Consider a grouped data study with each group having an n and x
corresponding to trials and successes in the group. This leads to
overdispersion typically, because of positive correlation in the group.
New "explode" the groups into individual binary data, with n such
data for each group and x success rows and n-x failure rows. The
resulting binary cannot "by definition" be overdispersed.
This is, however, just a pea-in-shell game. The overdispersion in the
first dataset is now clustering in the second dataset. The cluster
variable is "group". The same effect is there, just as a different
term in the model.
Including an "observation" variable to deal with overdispersion is
equivalent to adding the same clustering variable in the binary dataset.

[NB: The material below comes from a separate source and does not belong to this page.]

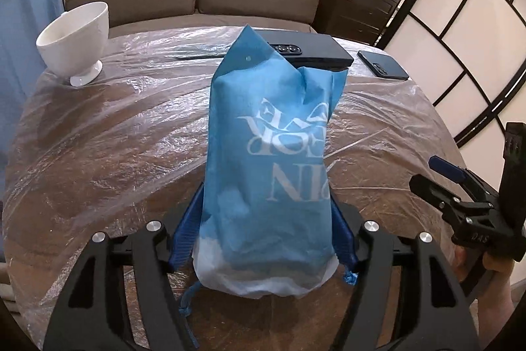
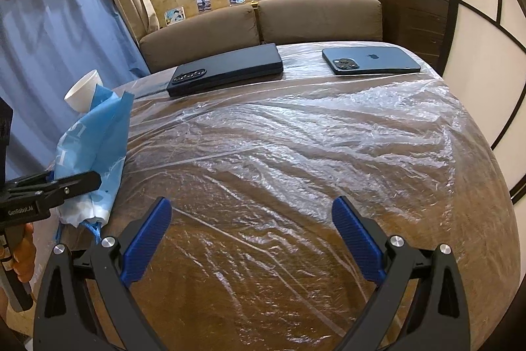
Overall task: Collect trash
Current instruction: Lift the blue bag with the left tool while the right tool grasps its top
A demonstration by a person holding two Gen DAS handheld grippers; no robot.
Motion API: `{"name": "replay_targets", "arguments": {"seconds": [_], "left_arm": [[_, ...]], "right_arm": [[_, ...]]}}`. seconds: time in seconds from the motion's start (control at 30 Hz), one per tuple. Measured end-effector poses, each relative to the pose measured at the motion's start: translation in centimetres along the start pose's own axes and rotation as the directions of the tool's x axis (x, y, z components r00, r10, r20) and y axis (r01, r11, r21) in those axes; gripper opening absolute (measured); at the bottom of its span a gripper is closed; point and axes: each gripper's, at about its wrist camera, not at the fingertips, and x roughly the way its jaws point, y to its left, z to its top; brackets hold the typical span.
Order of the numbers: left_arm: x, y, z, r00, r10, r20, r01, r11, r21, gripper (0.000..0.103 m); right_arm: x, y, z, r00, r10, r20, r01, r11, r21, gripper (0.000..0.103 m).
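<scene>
Between the left gripper (image 1: 268,229) pads, a blue drawstring bag (image 1: 269,160) is clamped, hiding its fingertips and contents; the right gripper (image 2: 251,239) gapes wide over the film-covered surface (image 2: 296,153).

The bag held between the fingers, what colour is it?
The bag is light blue with white lettering, turning white at its bottom end. The left wrist view shows it best.
</scene>
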Motion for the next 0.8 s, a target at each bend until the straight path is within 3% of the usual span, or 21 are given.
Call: {"name": "replay_targets", "arguments": {"seconds": [0.1, 0.43, 0.63, 0.7, 0.8], "left_arm": [[0.0, -0.7, -0.4, 1.000, 0.011, 0.000, -0.011, 1.000, 0.001, 0.051], [-0.3, -1.7, -1.1, 0.999, 0.035, 0.010, -0.035, 0.999, 0.005, 0.050], [0.0, -1.9, -0.9, 0.999, 0.051, 0.007, -0.051, 0.999, -0.009, 0.057], [0.1, -1.8, -1.0, 0.998, 0.064, 0.005, -0.064, 0.998, -0.010, 0.075], [0.5, -1.6, -1.1, 0.998, 0.067, -0.006, -0.067, 0.998, -0.020, 0.079]], "right_arm": [[0.2, 0.0, -0.4, 1.000, 0.011, -0.005, -0.011, 1.000, -0.010, 0.094], [0.2, -0.5, 0.0, 1.000, 0.001, -0.001, -0.001, 1.000, -0.017, 0.094], [0.1, -0.4, 0.6, 1.000, -0.022, 0.002, 0.022, 0.999, -0.041, 0.094], [0.3, -0.7, 0.7, 1.000, -0.025, -0.003, 0.025, 0.999, -0.037, 0.094], [0.4, -1.0, 0.7, 1.000, -0.030, -0.009, 0.030, 0.999, -0.032, 0.094]]}}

"What's in a name? That which we call a rose by any other name would
smell as sweet."
"There is no such thing as a free lunch."

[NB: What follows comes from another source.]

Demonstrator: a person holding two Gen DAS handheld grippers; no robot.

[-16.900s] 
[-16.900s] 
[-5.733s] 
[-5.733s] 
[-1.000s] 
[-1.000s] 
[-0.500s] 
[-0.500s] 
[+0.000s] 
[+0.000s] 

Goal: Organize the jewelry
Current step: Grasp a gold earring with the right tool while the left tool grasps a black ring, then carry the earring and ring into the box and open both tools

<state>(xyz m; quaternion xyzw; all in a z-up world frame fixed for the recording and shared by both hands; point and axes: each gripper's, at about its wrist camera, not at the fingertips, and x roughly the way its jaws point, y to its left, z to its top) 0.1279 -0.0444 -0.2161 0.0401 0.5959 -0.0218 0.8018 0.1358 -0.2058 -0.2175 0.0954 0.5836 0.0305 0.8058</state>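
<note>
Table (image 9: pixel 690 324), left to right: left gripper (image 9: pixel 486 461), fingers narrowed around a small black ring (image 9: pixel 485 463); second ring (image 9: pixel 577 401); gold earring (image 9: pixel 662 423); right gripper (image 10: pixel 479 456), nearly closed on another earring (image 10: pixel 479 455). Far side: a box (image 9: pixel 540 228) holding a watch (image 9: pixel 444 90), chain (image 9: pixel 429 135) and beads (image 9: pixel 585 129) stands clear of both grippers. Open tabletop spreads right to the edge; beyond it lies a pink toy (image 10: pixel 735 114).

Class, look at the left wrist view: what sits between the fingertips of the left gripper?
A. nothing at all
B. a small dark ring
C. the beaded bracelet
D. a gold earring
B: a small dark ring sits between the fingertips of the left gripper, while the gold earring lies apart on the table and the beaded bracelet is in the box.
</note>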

At 08:00 AM 2/12/2011, Jarrod Hadfield wrote:
>Hi Colin,
>
>I have little to add over what John Maindonald said, but I see your
>second question regarding my suggestions for binary/binomial data was
>not answered. In most studies I think binomial data will be
>over-dispersed and adding an observation-level random effect can be a
>good way of modeling this. You can think of the n trials of a
>binomial observation as a group of n correlated binary variables. The
>variance associated with the observation-level term essentially
>estimates how strong this correlation is (after accounting for other
>fixed/random effects in the model). If the original data are already
>binary then n=1 and there can be no correlation, and so
>over-dispersion with binary data cannot exist.
>
>Cheers,
>
>Jarrod
>
>
>
>
>
>
>
>
>Quoting Colin Wahl <biowahl at gmail.com>:
>
>>In anticipation of the weekend:
>>In my various readings(crawley, zuur, bolker's ecological models book, and
>>the GLMM_TREE article, reworked supplementary material and R help posts) the
>>discussion of overdispersion for glmm is quite convoluted by different
>>interpretations, different ways to test for it, and different solutions to
>>deal with it. In many cases differences seem to stem from the type of data
>>being analyzed (e.g. binomial vs. poisson) and somewhat subjective options
>>for which type of residuals to use for which models.
>>
>>The most consistent definition I have found is overdispersion is defined by
>>a ratio of residual scaled deviance to the residual degrees of freedom > 1.
>>
>>Which seems simple enough.
>>>modelB<-glmer(E ~ wsh*rip + (1|stream) + (1|stream:rip), data=ept,
>>family=binomial(link="logit"))
>>>rdev <- sum(residuals(modelBQ)^2)
>>>mdf <- length(fixef(modelBQ))
>>>rdf <- nrow(ept)-mdf
>>>rdev/rdf #9.7 >>1
>>
>>So I conclude my model is overdispersed. The recent consensus solution seems
>>to be to create and add a individual level random variable to the model.
>>
>>ept$obs <- 1:nrow(ept) #create individual level random variable 1:72
>>modelBQ<-glmer(E ~ wsh*rip + (1|stream) + (1|stream:rip) + (1|obs),
>>data=ept, family=binomial(link="logit"))
>>
>>I take a look at the residuals which are now much smaller but are... just...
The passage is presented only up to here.